I miss her presence. I miss talking to her, arguing over stupid things. I miss the way she would tell me off when I did something I shouldn't. I miss the way we were good friends. The way we could talk to each other about practically anything. The way she showed genuine concern over her friends. I remember the first time we danced. She was beautiful and I really thought something might happen. Had the circumstances been different maybe something would have. I should get over her but I can't. She has always been there. Will always be there, at least in my mind. There have been other girls I've liked, but never like this. I tried once, to say I didn't love her, but I couldn't keep the emotion out. There have been times where she nearly found out. On the rare occasions she lets her hair down, I nearly die grinning. It's involuntary and I wish I could control it but I can't. The thing is, she is so attractive with her hair down. If it was a permanent fixture I couldn't be in the same room as her never mind hold a conversation. When I finally do return I don't know if she will still be here, or if she will have moved on.

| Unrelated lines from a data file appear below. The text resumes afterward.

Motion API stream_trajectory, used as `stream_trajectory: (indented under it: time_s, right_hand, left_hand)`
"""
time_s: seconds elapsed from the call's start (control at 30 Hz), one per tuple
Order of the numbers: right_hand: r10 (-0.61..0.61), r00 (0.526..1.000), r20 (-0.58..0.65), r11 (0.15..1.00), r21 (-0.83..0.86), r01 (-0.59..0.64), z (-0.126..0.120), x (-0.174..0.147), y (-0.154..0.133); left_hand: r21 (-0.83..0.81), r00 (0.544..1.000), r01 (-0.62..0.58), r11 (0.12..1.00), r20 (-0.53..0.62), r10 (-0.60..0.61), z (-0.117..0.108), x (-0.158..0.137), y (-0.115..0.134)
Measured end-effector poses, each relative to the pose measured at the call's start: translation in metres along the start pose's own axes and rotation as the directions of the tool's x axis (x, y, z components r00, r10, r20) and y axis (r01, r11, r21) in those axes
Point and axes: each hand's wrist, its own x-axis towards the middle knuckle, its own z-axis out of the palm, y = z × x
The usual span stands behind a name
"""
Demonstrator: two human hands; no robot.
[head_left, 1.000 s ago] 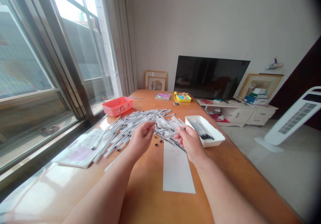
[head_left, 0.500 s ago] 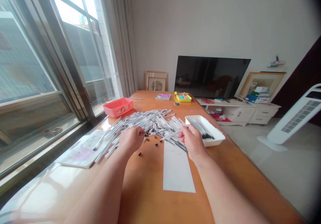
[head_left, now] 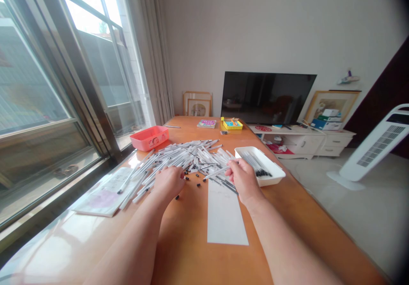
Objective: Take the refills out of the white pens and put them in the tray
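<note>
A wide heap of white pens (head_left: 179,157) lies across the wooden table (head_left: 188,255). My left hand (head_left: 168,182) rests low at the heap's near edge, fingers curled down among small black caps (head_left: 191,179); whether it grips one is hidden. My right hand (head_left: 243,179) holds one white pen (head_left: 217,172) that points left. Just right of that hand stands a white tray (head_left: 273,175) with several pens laid in it.
A white paper strip (head_left: 225,217) lies in front of me. A pink tray (head_left: 149,137) sits by the window, papers (head_left: 105,193) at the left edge. Books (head_left: 207,123) and a yellow box (head_left: 232,124) lie at the far end. A white fan (head_left: 373,148) stands right.
My left hand has dropped from near the right hand down and left to the table at the heap's edge. The right hand still holds its pen in about the same place.
</note>
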Motion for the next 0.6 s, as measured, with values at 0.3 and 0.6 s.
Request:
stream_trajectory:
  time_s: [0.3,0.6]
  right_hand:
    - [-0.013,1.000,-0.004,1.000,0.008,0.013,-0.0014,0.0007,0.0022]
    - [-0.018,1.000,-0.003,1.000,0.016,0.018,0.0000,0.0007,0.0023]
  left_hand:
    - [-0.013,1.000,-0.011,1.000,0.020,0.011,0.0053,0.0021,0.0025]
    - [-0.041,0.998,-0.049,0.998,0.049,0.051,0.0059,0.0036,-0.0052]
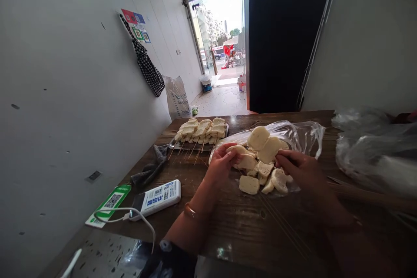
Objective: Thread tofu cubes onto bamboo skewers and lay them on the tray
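My left hand (pixel 224 160) is closed on pale, round-edged bread slices (pixel 246 161), pinched between thumb and fingers. My right hand (pixel 295 164) pinches at the edge of another bread slice (pixel 270 150). A further slice (pixel 259 138) overlaps that one just above; whether a skewer runs through them is hidden. Beneath both hands, loose bread pieces (pixel 249 185) lie on and around a clear plastic bag (pixel 293 132). Several thin wooden skewers (pixel 283 221) lie on the table below the right hand.
Skewered bread slices (pixel 202 128) are stacked on a metal tray (pixel 172 144) at the table's far left. A white power bank (pixel 159 197) with a cable, a green QR card (pixel 112 202) and a dark cloth (pixel 151 169) lie on the left. Crumpled plastic bags (pixel 374 152) sit right.
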A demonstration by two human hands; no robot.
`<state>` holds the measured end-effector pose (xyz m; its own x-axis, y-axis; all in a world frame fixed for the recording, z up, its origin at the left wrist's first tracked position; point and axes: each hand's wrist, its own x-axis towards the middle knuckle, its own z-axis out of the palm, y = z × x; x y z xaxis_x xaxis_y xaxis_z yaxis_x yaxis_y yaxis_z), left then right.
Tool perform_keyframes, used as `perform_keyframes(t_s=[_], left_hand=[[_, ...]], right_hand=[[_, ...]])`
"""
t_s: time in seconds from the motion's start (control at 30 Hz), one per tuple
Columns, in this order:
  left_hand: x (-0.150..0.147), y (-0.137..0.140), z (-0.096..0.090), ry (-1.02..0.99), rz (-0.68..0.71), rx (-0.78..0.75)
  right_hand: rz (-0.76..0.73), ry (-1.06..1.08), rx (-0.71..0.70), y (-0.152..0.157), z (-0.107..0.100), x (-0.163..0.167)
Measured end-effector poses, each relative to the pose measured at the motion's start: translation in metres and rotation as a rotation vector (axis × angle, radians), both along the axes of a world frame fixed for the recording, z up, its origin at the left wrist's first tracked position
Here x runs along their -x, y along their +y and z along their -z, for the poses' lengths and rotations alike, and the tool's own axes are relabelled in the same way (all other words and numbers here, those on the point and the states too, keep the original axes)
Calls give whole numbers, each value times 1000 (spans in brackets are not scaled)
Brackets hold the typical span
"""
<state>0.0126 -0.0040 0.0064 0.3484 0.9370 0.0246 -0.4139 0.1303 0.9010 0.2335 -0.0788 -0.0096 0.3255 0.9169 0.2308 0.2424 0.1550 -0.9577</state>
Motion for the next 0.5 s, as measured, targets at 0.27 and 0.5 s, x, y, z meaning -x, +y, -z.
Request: perform_keyframes(t_s=[0.27,0.5], left_hand=[[10,-5,-3,-126,7,78],[12,-1,1,-215,-26,110]], right_hand=[[19,-100,86,-6,-6,7],[-14,-164,84,-8,-12,11]])
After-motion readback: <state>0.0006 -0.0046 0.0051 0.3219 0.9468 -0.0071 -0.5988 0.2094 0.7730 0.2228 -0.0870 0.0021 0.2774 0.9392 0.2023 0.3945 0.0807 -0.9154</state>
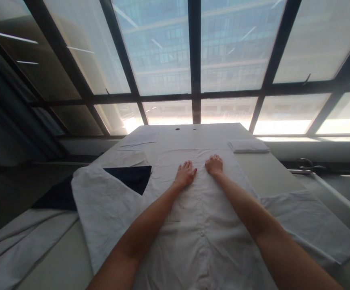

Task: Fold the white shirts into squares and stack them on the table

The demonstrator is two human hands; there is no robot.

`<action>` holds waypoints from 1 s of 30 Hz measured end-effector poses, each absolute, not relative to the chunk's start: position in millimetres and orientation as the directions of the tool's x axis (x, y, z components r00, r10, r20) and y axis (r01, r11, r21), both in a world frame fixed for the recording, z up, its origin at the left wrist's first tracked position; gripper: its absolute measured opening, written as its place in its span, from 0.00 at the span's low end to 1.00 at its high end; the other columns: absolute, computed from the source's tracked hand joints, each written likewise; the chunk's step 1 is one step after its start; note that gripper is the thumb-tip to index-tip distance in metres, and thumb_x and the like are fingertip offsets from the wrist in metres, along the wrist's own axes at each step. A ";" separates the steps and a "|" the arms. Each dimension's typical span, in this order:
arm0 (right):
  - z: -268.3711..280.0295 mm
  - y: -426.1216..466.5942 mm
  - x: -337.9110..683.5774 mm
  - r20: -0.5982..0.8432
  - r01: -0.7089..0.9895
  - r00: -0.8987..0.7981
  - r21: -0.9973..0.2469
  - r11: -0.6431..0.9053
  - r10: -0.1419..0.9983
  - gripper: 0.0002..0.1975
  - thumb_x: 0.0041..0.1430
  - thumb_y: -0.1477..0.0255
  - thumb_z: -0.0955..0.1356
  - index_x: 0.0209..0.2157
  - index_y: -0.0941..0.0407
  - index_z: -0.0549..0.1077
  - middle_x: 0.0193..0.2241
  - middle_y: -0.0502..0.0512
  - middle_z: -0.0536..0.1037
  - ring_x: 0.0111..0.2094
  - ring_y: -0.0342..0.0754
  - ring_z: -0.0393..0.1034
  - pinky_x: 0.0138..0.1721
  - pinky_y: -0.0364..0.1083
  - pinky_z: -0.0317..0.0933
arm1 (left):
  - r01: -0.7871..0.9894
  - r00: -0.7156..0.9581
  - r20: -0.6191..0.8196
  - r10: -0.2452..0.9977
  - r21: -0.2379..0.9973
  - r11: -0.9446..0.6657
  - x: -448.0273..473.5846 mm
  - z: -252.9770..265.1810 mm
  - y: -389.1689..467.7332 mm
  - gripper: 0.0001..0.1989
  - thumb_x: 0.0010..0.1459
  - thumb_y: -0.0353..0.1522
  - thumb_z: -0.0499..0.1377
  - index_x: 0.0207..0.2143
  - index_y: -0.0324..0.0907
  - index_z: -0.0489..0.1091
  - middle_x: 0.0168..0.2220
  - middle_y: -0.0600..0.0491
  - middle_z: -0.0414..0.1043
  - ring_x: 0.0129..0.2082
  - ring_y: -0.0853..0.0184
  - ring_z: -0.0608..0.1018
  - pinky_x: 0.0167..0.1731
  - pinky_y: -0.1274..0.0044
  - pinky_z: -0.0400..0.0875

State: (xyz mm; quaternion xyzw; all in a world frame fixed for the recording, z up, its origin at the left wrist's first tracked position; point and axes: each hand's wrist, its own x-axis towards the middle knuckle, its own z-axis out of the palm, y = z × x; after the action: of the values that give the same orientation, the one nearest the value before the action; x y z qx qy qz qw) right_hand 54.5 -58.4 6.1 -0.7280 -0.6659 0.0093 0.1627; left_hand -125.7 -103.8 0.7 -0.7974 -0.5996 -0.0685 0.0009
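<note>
A white button-front shirt (pixel 189 249) lies face up along the table, its buttoned strip running down the middle. Its sleeves spread to both sides, the left one partly over dark navy cloth (pixel 132 177). Near the shirt's far end, my left hand (pixel 186 174) rests flat on the fabric left of the buttons, fingers apart. My right hand (pixel 214 164) is closed against the shirt just right of the strip, fingers curled under. Whether cloth is pinched in those fingers is hidden. Small creases run across the fabric around both hands.
A folded white cloth (pixel 249 146) lies at the far right of the white table (pixel 205 137), and thin white sheets (pixel 140 138) at the far left. More pale cloth (pixel 26 237) hangs over the near left side. Large windows (pixel 162 52) stand behind the table.
</note>
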 end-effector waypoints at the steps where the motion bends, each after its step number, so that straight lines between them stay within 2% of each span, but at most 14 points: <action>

In the time I've known her, we've made new friends, as well as a couple of enemies. People have came and went from the group, but the one constant has been me and her, ever present. We've always been there. Right from the start, and now it's falling apart. Soon the whole thing will collapse. Why is it that I will be forever destined to be "Friends" with the women in my life, especially her, the one I love. Perhaps it is some kind of curse only those classed as "Nice Guys" have. Thing is I don't want to be a "Nice Guy". I want to be a "Great Guy". I want her to feel the same way about me. However if we did get together I'd be afraid it would fall apart and I'd be left with neither a girlfriend nor a friend. Curse this situation.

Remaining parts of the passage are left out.